Indication: Circulatory shock, refractory hypotension, sepsis, anaphylaxis, severe hypotension with vasodilation, cardiogenic shock, severe poisoning.

Side effects: Tachycardia, arrhythmias, renal and intestinal hypoperfusion, peripheral ischemia, intestinal ischemia, splanchnicus ischemia.

Dosage: 0.01-0.1- (0.5) μg/kg/min = 3-40 ml/h for 70 kg. Normal starting dose 0.05 μg/kg/min, adjusted for blood pressure.

Dosage activity: <0.05 μg/kg/min – usually moderate effect on blood pressure, 0.0-5 0.1 μg/kg/min β1 effect, blood pressure increase, > 0.1 μg/kg/min – α1 effect with blood pressure increase, vasoconstriction, tachycardia.

Contraindications: Hypertension, pronounced hypovolemia, hyperthyroidism, peripheral hypoxia, peripheral vasoconstriction, hyperadrenergic conditions.


Vasopressin

Vasopressin is an antidiuretic hormone that regulates the resorption of water into the renal distal tubules. Regulates water balance, resulting in increased urinary osmolarity. Provides increased peripheral vasoconstriction and elevated blood pressure.

Concentration: Normal concentration for continuous infusion at 0.1 mg/ml. “Double strength” 0.2 mg/ml. Weak strength 0.05 mg/ml.
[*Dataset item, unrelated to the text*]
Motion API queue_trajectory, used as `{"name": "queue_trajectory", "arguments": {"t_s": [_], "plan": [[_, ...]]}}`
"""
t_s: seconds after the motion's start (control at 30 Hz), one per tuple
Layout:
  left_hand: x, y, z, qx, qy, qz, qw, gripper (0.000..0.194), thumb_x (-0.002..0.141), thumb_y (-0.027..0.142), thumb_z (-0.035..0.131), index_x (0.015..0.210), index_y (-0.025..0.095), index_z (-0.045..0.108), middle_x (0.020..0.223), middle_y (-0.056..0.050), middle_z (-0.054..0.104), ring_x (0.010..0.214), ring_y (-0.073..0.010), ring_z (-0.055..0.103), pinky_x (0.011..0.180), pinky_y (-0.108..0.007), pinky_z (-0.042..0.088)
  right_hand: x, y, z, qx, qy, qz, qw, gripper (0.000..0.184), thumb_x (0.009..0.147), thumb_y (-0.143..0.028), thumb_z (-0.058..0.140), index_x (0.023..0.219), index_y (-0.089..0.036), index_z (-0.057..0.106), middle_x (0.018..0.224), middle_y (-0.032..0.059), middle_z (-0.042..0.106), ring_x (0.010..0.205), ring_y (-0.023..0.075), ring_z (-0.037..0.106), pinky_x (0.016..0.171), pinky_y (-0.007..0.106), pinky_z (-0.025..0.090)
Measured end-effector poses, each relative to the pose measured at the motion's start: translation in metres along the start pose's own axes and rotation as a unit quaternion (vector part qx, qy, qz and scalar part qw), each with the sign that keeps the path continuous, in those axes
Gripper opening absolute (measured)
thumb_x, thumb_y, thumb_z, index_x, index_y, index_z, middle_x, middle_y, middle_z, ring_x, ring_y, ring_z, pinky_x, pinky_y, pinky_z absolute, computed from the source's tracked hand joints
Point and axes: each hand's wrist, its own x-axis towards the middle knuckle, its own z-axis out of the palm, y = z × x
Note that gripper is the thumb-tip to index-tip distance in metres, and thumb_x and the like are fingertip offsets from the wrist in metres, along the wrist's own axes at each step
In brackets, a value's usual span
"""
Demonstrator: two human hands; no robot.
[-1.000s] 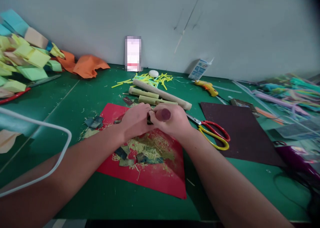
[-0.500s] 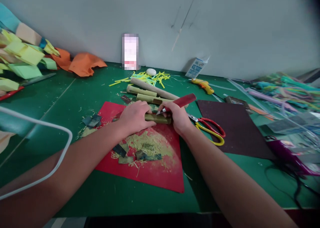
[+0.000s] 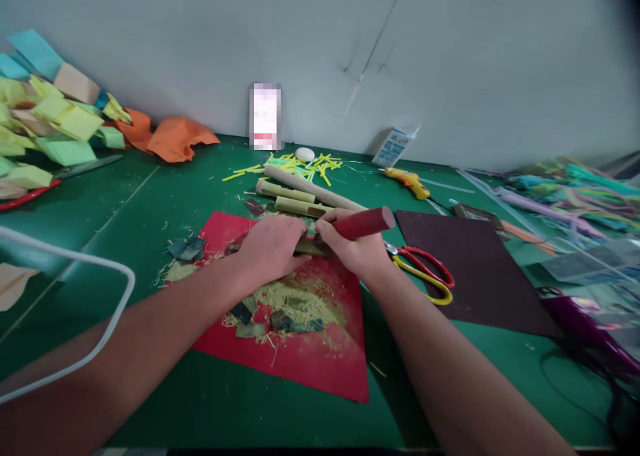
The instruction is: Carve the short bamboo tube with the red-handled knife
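My left hand (image 3: 273, 246) presses down on a short green bamboo piece (image 3: 311, 246) that lies across the top of a red sheet (image 3: 310, 349). My right hand (image 3: 350, 249) grips a red-handled knife (image 3: 363, 223), its tip hidden against the bamboo between my two hands. Pale shavings and dark bark chips (image 3: 285, 306) lie heaped on the sheet just below my hands.
More bamboo sticks (image 3: 300, 193) and yellow-green strips (image 3: 300, 163) lie behind. Red-and-yellow scissors (image 3: 425, 269) and a dark sheet (image 3: 475, 269) are to the right, a yellow cutter (image 3: 407, 179) farther back. Coloured paper is piled at left (image 3: 55, 129), and plastic bags at right (image 3: 575, 196).
The knife handle has swung from pointing at me to lying out to the right, and the blade has drawn back toward my left hand along the bamboo. The left hand stays put.
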Motion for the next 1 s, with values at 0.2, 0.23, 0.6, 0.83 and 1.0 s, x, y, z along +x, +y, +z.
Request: {"name": "queue_trajectory", "arguments": {"t_s": [0.2,0.23,0.6,0.83,1.0], "plan": [[-0.001,0.0,0.001,-0.012,0.022,0.022,0.999,0.031,0.082,0.031,0.062,0.109,0.015,0.063,0.1,-0.011,0.069,0.097,-0.0297,0.063,0.082,-0.043,0.048,-0.001,0.006,0.001,0.072,0.047,0.029,0.996,0.025,0.082,-0.043,0.063,0.073,-0.02,0.065,0.062,-0.001,0.057,0.057,0.013,0.049,0.057,0.03,0.04],[-0.001,0.0,0.002,-0.013,0.027,0.026,0.999,0.034,0.082,0.03,0.062,0.112,0.015,0.062,0.101,-0.011,0.069,0.098,-0.0295,0.063,0.083,-0.043,0.048,-0.001,0.007,0.001,0.08,0.064,0.036,0.994,0.025,0.082,-0.043,0.063,0.073,-0.02,0.065,0.061,-0.0011,0.056,0.056,0.013,0.049,0.056,0.03,0.04],[-0.001,-0.003,0.002,-0.027,0.05,0.026,0.998,0.058,0.09,0.026,0.057,0.146,0.022,0.042,0.117,-0.01,0.062,0.109,-0.0279,0.058,0.089,-0.04,0.047,-0.004,0.006,0.002,0.151,0.053,0.021,0.987,0.023,0.083,-0.042,0.064,0.074,-0.021,0.067,0.064,0.0006,0.059,0.054,0.013,0.048,0.054,0.03,0.041],[-0.003,-0.001,-0.001,0.023,0.056,0.04,0.997,0.068,0.09,0.017,0.051,0.154,0.024,0.031,0.11,-0.009,0.061,0.104,-0.0276,0.056,0.084,-0.038,0.046,-0.004,0.0,0.001,0.134,0.013,0.003,0.991,0.018,0.08,-0.038,0.064,0.073,-0.022,0.067,0.061,-0.0005,0.058,0.055,0.014,0.051,0.057,0.031,0.043],[-0.003,-0.001,-0.001,0.033,0.063,0.049,0.996,0.071,0.09,0.016,0.051,0.156,0.024,0.026,0.108,-0.008,0.061,0.103,-0.0266,0.056,0.083,-0.037,0.046,-0.004,-0.003,-0.003,0.102,0.01,-0.009,0.995,0.014,0.079,-0.034,0.065,0.069,-0.024,0.066,0.065,0.0017,0.061,0.064,0.0187,0.059,0.061,0.034,0.046]]}}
Receptor activity: α1 +++, β1 +++, β2 +. DA-1 zero.

Physiological effects: SVR ↑, CO +/-, HR ↑, BP ↑↑.

Indication: Circulatory shock, refractory hypotension, sepsis, anaphylaxis, severe hypotension with vasodilation, cardiogenic shock, severe poisoning.

Side effects: Tachycardia, arrhythmias, renal and intestinal hypoperfusion, peripheral ischemia, intestinal ischemia, splanchnicus ischemia.

Dosage: 0.01-0.1- (0.5) μg/kg/min = 3-40 ml/h for 70 kg. Normal starting dose 0.05 μg/kg/min, adjusted for blood pressure.

Dosage activity: <0.05 μg/kg/min – usually moderate effect on blood pressure, 0.0-5 0.1 μg/kg/min β1 effect, blood pressure increase,> 0.1 μg/kg/min – α1 effect , blood pressure increase, vasoconstriction, tachycardia.

Contraindications: Hypertension, hypovolemia, hyperthyroidism, peripheral hypoxia, peripheral vasoconstriction, hyperadrenergic conditions.